In this country, we’re used to health-care costs that are spread out and predictable because that’s how the insurance system works. An insurer doesn’t want a huge initial outlay for someone who might change plans later — it has paid to deliver a healthier person to a competitor.

Before its advent, treatment for hepatitis C was mostly about addressing symptoms — there was no “cure.” Some drugs attacked the virus itself, but they weren’t very good at it, and they came with significant side effects (fever, depression, anemia), so about half its patients weren’t healthy enough to tolerate them.

Those drugs weren’t really affordable, either — about $70,000. But few patients took them, so the cost didn’t generate the attention or reaction that Sovaldi has. Because it works fast and with fewer side effects, patients want it now, and, as Sanger-Katz says, “That means a big financial shock to the health care system all at once.”

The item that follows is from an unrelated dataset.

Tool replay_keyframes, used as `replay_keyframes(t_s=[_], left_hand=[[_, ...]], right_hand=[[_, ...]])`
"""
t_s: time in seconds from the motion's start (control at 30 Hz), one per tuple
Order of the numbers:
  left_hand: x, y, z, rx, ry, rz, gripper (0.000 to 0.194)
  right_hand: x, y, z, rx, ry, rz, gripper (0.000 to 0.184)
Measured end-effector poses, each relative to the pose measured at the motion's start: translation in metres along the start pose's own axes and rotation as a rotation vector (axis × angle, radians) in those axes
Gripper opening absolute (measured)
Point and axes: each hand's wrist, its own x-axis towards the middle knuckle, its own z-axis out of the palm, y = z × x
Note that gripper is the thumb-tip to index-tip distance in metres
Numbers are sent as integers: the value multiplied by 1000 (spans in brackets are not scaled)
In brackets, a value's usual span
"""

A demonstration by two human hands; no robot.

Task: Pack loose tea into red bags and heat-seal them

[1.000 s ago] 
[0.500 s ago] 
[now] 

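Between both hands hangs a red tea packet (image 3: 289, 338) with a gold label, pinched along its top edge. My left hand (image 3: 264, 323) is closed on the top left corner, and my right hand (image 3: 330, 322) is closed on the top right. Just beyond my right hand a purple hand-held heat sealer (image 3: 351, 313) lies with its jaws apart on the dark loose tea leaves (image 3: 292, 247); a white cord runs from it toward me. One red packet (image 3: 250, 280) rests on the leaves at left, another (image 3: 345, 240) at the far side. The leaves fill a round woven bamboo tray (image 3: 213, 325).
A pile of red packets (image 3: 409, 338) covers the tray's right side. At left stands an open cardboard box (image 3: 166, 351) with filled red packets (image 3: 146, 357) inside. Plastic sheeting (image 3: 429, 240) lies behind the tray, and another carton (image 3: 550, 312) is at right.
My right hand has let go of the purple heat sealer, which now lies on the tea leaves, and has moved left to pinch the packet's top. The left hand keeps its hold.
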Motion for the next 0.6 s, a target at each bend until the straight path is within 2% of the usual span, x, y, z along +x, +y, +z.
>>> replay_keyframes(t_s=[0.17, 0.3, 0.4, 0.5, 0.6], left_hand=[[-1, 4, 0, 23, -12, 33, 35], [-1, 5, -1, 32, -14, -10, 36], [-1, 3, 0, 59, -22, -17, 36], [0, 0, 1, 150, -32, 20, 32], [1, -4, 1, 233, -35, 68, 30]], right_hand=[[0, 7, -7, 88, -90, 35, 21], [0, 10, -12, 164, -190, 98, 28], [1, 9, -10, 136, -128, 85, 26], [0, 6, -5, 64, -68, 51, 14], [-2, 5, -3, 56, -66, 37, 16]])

Hep C is expensive because infected people can end up with liver damage and its complications, including joint pain, kidney disease, cirrhosis and even cancer. You can catch the virus from blood transfusions (rarely), but the people most at risk are intravenous drug users who share needles. In terms of demographics, it’s most common among the baby-boomer generation, whose members, as we’ve blogged, are all recommended to be tested.

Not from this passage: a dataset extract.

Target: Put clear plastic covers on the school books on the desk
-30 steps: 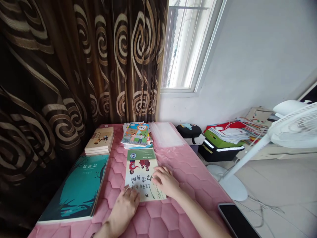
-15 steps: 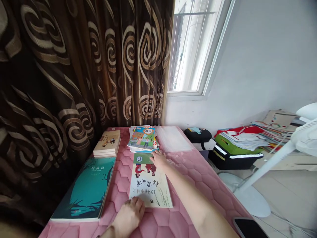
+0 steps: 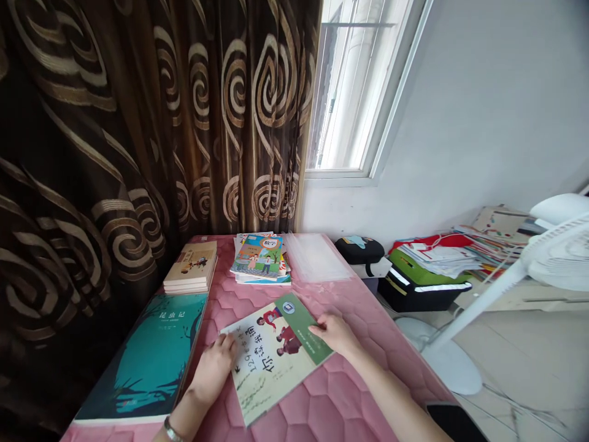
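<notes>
A thin paperback book (image 3: 271,350) with a pale cover, a green band and cartoon children lies turned at a slant between my hands, just over the pink quilted surface. My left hand (image 3: 215,367), a metal bracelet on its wrist, is closed on the book's left edge. At the green right edge, my right hand (image 3: 335,334) pinches the cover with thumb and fingers. Left of my left hand lies a large teal book (image 3: 154,356). Farther back stand a stack of tan books (image 3: 191,267) and a pile of colourful textbooks (image 3: 258,256).
Clear plastic sleeves (image 3: 317,258) lie at the back right of the pink surface (image 3: 317,405). A dark phone-like slab (image 3: 453,423) sits at the front right. Beyond the edge are a white fan (image 3: 483,301) and a green-black box (image 3: 423,276). A patterned curtain (image 3: 248,123) hangs behind.
The paperback has been turned from lying upside down to a slant, its green band swinging to the right. My right hand has drawn back and rightward; my left has moved up and left.
</notes>
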Demonstrator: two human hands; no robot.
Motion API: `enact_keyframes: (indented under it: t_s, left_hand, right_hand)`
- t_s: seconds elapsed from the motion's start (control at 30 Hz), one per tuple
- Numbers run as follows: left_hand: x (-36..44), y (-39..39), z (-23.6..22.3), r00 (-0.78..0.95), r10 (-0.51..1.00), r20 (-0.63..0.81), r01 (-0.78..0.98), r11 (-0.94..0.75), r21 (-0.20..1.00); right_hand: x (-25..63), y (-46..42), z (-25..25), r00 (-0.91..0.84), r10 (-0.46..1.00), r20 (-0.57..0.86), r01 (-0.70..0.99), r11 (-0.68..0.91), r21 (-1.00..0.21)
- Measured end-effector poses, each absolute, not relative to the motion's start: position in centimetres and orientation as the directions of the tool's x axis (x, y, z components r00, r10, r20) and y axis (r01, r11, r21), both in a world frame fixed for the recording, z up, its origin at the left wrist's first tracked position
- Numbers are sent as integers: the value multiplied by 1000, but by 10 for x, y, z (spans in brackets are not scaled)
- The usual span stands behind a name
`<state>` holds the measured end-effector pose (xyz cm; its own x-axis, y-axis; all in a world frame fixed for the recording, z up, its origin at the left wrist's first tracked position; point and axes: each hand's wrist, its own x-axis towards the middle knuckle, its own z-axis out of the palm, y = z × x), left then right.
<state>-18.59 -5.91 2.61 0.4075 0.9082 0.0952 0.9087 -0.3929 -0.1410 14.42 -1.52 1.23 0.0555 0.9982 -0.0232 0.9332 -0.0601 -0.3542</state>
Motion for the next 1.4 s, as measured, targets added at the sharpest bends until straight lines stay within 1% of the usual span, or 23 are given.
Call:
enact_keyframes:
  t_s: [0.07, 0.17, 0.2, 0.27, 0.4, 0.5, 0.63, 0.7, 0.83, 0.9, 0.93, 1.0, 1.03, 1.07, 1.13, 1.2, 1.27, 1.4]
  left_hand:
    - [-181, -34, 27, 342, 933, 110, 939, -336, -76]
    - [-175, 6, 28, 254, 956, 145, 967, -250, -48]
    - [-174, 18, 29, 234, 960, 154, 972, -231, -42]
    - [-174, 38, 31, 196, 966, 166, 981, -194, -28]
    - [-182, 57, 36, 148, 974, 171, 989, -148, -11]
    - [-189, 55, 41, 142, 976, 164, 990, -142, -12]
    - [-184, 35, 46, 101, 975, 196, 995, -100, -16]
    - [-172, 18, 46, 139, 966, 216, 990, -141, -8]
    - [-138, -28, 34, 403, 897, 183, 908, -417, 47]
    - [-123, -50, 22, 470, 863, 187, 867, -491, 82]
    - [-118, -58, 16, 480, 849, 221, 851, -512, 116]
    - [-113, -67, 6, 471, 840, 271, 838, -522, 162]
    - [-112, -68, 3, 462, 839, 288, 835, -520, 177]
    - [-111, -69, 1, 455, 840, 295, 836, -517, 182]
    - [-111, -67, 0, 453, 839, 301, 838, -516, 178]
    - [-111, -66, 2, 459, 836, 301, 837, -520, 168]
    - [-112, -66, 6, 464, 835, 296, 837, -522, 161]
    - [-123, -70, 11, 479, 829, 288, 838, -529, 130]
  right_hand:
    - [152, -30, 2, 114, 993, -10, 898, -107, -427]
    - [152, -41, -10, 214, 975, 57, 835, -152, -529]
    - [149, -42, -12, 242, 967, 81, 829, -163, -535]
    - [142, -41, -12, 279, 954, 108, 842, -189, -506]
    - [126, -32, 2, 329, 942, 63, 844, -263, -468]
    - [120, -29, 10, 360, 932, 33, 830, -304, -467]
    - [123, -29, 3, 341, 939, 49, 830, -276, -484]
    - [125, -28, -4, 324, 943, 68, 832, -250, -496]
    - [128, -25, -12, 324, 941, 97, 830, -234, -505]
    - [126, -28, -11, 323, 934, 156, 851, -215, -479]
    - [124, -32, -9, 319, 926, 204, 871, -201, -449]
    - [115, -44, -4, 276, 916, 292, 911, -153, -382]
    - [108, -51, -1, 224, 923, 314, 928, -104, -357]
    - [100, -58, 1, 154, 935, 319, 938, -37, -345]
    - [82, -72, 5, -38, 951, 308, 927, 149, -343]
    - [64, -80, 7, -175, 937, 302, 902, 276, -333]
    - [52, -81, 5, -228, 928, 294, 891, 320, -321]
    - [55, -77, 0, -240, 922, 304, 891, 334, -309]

Because so many people might be candidates for Sovaldi, some estimates say the cost could raise employer insurance premiums by half a percentage point next year, and that it could increase premiums for Medicare’s drug benefit program as much as 8% next year. One drug benefit manager for major insurance companies said that states alone could shell out $55 billion if every Medicaid patient or state prisoner with the disease was treated.

The law requires state Medicaid programs, which insure poor and disabled residents, to cover any drugs that are approved by the FDA. But even with a significant Medicaid discount, many states are concerned about the budgetary impact of Sovaldi.

So no wonder that so many interests, from the health insurance industry to patient advocates to members of Congress, are scrutinizing Gilead’s pricing strategy. The drug reached $3.48 billion in sales in the last quarter alone. The challenge gained steam when a Congressional investigation, according to Sanger-Katz, found documents showing that the pharmaceutical company Pharmasset, which developed the drug and was acquired by Gilead in 2011, had planned to sell it for $36,000 per course of treatment.

But what we should be focusing on, suggests Sanger-Katz, is the fact that Sovaldi appears to have the potential to save money over the long run. CDC data show that more than 6 in 10 people with hepatitis C will contract chronic liver disease, and as many as 2 in 10 will get cirrhosis. Both can result in the need for a liver transplant, the cost for which can approach $600,000.

Sovaldi cures about 9 in 10 patients, and researchers believe it has the potential to limit the spread of disease and, obviously, the costs of treating it.

In this light, the penny-wise, pound-foolish approach seems especially misguided, but logic is a weak opponent to industrial momentum. Under U.S. health-care financing, people change insurance coverage when they change jobs, lose Medicaid coverage when financial circumstances change and become eligible for Medicare at age 65. So one company pays the big Sovaldi bill, leaving another to enjoy covering a person with a healthy liver 20 years later.

“If it is cost-effective from a societal standpoint, it is not necessarily going to be cost-effective from a health plan standpoint,” Dan Mendelson, chief executive of a health-care consulting company, told Sanger-Katz. “I think some of the friction here results because the societal value is not reflected in the health plan operations.”

As we’ve seen over the tumultuous years of Obamacare, the way we subsidize health care is not likely to change any time soon. But as Sanger-Katz notes, the hep C crisis may soon wane. New, effective drugs are being developed to compete with Sovaldi, and competition generally drives down a drug’s price.

And demand for Sovaldi and its competitors also should diminish as the untreated population dwindles.

For this issue, it seems, time might be one of the best healers. If only people could afford the luxury of time.